From the entries below, copy exactly the lines from the one that contains "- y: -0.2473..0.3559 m" through the one that contains "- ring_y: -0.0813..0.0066", both included, and only those.

[Data extract Boundary: Start]

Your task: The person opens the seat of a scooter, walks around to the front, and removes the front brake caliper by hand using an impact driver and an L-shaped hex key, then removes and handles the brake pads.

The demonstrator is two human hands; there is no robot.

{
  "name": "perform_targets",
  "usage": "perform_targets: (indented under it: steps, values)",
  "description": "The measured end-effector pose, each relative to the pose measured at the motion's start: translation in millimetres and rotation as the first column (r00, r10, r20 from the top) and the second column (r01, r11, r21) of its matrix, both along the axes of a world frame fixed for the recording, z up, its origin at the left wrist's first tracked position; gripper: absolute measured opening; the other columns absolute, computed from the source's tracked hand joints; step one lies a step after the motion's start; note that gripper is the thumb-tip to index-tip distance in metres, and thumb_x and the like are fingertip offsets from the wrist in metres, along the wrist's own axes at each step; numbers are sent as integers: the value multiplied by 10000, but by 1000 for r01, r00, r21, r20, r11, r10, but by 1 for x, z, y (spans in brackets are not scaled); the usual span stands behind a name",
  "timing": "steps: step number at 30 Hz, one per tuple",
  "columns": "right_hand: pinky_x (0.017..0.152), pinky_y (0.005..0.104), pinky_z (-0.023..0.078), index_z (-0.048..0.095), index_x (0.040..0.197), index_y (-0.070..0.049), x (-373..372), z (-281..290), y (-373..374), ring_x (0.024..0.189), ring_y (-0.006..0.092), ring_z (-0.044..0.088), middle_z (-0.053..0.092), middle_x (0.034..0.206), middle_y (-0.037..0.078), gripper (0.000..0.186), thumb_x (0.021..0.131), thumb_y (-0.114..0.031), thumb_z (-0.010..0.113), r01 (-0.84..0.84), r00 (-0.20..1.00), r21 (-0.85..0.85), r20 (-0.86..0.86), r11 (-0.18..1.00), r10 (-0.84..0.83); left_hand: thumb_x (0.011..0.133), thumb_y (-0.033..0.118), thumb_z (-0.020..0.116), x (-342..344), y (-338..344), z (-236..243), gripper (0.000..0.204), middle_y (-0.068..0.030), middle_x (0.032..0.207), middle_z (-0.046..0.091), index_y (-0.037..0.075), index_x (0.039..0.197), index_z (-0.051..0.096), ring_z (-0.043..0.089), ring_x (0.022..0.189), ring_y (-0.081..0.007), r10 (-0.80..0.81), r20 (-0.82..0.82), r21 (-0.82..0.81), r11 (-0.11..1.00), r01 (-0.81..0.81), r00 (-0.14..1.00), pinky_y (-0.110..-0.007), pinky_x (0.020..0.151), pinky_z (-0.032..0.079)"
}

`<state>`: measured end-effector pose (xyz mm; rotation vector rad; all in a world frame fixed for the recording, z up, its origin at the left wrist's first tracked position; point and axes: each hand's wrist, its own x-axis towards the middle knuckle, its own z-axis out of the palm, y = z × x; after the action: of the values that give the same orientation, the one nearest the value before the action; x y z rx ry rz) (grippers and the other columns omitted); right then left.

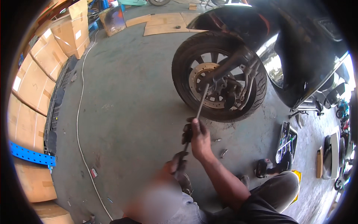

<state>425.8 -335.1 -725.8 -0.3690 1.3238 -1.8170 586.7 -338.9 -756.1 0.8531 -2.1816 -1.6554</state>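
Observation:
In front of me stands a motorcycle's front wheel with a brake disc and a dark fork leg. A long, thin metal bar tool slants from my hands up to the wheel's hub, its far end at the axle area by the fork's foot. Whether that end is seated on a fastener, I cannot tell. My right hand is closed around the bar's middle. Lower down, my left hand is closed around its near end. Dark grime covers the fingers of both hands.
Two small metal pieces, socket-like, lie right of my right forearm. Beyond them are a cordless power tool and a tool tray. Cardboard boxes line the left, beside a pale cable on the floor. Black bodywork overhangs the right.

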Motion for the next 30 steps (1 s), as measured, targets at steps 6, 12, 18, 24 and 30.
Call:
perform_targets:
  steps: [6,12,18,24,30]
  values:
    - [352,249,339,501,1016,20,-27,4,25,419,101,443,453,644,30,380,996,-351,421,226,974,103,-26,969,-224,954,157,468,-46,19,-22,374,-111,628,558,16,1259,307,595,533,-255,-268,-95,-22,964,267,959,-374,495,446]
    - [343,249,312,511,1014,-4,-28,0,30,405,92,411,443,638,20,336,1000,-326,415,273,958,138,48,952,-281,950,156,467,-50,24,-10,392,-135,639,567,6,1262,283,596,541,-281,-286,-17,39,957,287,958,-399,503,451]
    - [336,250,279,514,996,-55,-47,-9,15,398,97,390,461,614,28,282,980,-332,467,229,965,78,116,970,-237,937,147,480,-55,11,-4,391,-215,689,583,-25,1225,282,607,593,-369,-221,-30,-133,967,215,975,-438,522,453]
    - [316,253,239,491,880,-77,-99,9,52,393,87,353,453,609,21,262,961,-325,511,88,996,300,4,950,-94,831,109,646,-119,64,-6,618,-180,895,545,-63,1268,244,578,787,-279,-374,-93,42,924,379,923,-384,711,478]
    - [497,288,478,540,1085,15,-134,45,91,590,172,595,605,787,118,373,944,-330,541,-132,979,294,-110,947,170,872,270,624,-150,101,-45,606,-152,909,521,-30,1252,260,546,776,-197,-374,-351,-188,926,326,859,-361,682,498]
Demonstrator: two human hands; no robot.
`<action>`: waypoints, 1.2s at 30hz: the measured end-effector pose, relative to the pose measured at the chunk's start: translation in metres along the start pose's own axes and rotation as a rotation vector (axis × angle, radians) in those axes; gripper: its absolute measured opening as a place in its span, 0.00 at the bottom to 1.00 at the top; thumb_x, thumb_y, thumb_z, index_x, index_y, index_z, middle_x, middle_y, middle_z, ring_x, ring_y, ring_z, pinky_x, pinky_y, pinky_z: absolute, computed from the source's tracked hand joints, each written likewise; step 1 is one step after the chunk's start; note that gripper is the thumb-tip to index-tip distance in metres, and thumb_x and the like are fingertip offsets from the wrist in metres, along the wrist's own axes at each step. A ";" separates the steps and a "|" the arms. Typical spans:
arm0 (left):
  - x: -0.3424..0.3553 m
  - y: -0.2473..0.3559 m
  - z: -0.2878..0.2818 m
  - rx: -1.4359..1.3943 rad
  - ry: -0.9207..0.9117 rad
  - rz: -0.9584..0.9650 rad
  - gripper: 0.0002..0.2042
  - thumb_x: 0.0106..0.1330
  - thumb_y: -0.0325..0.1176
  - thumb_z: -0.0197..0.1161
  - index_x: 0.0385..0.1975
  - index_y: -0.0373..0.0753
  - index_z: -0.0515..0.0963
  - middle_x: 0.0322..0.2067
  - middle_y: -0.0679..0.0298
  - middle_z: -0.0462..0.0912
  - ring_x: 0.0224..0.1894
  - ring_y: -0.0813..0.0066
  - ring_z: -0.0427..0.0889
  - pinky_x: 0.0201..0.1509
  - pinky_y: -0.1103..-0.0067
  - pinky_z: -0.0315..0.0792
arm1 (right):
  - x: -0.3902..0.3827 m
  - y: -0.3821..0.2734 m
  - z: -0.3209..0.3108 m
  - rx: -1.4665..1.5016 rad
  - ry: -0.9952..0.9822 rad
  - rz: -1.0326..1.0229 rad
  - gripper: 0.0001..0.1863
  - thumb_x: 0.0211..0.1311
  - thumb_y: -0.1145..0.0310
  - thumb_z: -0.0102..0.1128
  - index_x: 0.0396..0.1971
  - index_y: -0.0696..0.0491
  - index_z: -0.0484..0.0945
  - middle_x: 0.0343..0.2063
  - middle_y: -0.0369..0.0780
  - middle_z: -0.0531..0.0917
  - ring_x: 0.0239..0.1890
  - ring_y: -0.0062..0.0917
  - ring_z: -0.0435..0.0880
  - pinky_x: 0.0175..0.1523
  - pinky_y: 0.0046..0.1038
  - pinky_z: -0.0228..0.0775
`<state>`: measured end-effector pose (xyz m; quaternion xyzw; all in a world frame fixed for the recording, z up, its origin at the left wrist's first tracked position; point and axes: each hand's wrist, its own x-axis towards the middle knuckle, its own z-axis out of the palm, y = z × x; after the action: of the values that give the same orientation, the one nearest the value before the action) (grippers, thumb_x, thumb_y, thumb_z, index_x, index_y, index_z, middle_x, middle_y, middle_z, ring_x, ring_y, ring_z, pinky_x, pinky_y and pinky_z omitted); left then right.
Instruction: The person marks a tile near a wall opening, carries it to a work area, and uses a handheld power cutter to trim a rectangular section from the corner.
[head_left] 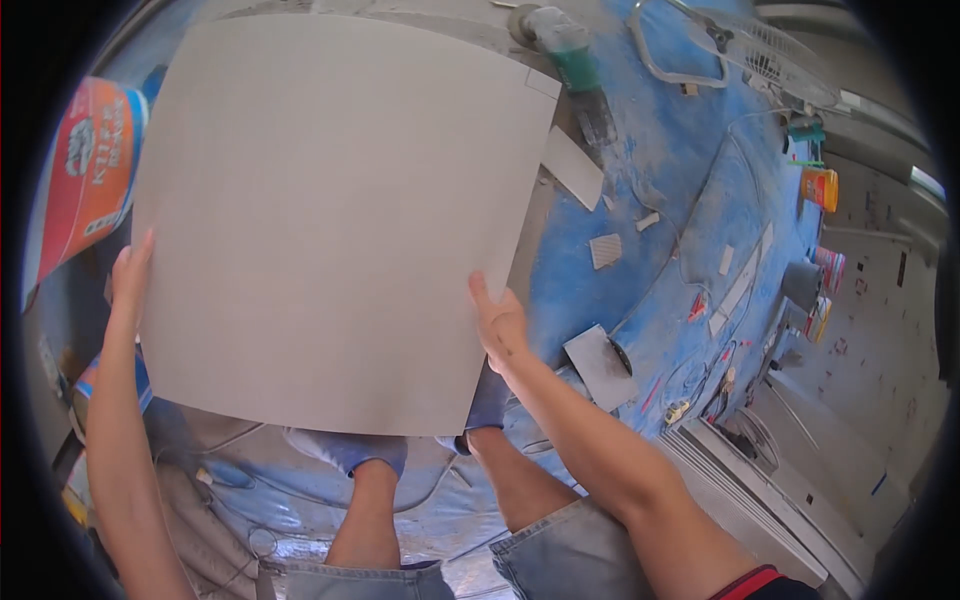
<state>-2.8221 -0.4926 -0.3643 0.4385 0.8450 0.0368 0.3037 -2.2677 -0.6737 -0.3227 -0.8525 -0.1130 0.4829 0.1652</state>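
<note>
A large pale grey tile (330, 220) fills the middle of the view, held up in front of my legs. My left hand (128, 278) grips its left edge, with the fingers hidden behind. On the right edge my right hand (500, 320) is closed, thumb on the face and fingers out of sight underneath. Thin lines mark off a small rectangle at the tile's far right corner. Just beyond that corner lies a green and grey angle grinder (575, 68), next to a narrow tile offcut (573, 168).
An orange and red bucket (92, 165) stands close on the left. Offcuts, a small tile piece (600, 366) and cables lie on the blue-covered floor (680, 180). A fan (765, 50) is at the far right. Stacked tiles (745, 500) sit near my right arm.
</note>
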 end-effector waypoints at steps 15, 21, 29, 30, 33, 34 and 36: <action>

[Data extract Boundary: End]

*Written solution*
  - y: -0.2473..0.3559 m
  - z: -0.2878..0.2818 m
  - rx: -1.4359..1.3943 rad
  - ry: -0.9207..0.9117 rad
  - rz: -0.9584..0.9650 rad
  - gripper: 0.0002..0.2042
  - thumb_x: 0.0106..0.1330
  - thumb_y: -0.0325..0.1176
  - thumb_z: -0.0197..0.1161
  - index_x: 0.0385..0.1975
  - index_y: -0.0373..0.0753
  - index_z: -0.0515..0.0963
  - middle_x: 0.0322..0.2067
  - middle_y: -0.0679..0.0298
  - middle_z: -0.0462..0.0912
  - ring_x: 0.0224..0.1894
  - ring_y: -0.0813..0.0066

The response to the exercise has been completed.